Hi, everyone. So we partly used the proposed new nice-to-have bug tracking system during the F14 Beta process, and it seemed to go well. In a quick burst of airport productivity, I've quickly written up a bunch of proposed new wiki pages and modifications to existing ones to document the nice-to-have process (and, incidentally, extend documentation of the blocker process, since we don't seem to have much of it beyond the blocker meeting SOP right now). All the pages can be found here:
https://fedoraproject.org/wiki/Category:NTH_adjustment_drafts
it should be pretty obvious which are new and which are modifications of existing pages. I hope this is mostly straightforward and non-controversial.
A quick five-minute summary is that we will now have (in fact, we already do) trackers for nice-to-have bugs for Alpha, Beta and Final releases as well as trackers for blocker bugs. Bugs on these NTH lists will be given priority after blocker bugs for QA, devel and releng work for releases.
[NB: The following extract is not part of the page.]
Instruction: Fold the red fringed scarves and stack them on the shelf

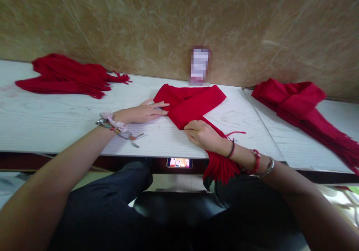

Fixes for these bugs - and *only* these bugs, if a fix is to be taken through a freeze, there must be a matching accepted NTH bug - will be taken through release freezes. Proposing, reviewing and monitoring NTH bugs will work exactly as it does for blocker bugs, and mostly happen in the blocker meetings, but of course after consideration of the blocker lists.
In practice this is a formalization of existing procedure - until F14 Beta, QA and releng did much the same process but entirely informally, we just kept lists of bugs we'd take fixes for either in our heads or in the RC creation trac tickets. This process is meant to be more robust, documented and discoverable.
Some releng SOP pages may require minor updates, I figured I'd leave that to releng. The process for creating blocker trackers should also be updated to cover creating NTH trackers (I couldn't find that; poelcat, where is it?)
Comments, questions, suggestions welcome!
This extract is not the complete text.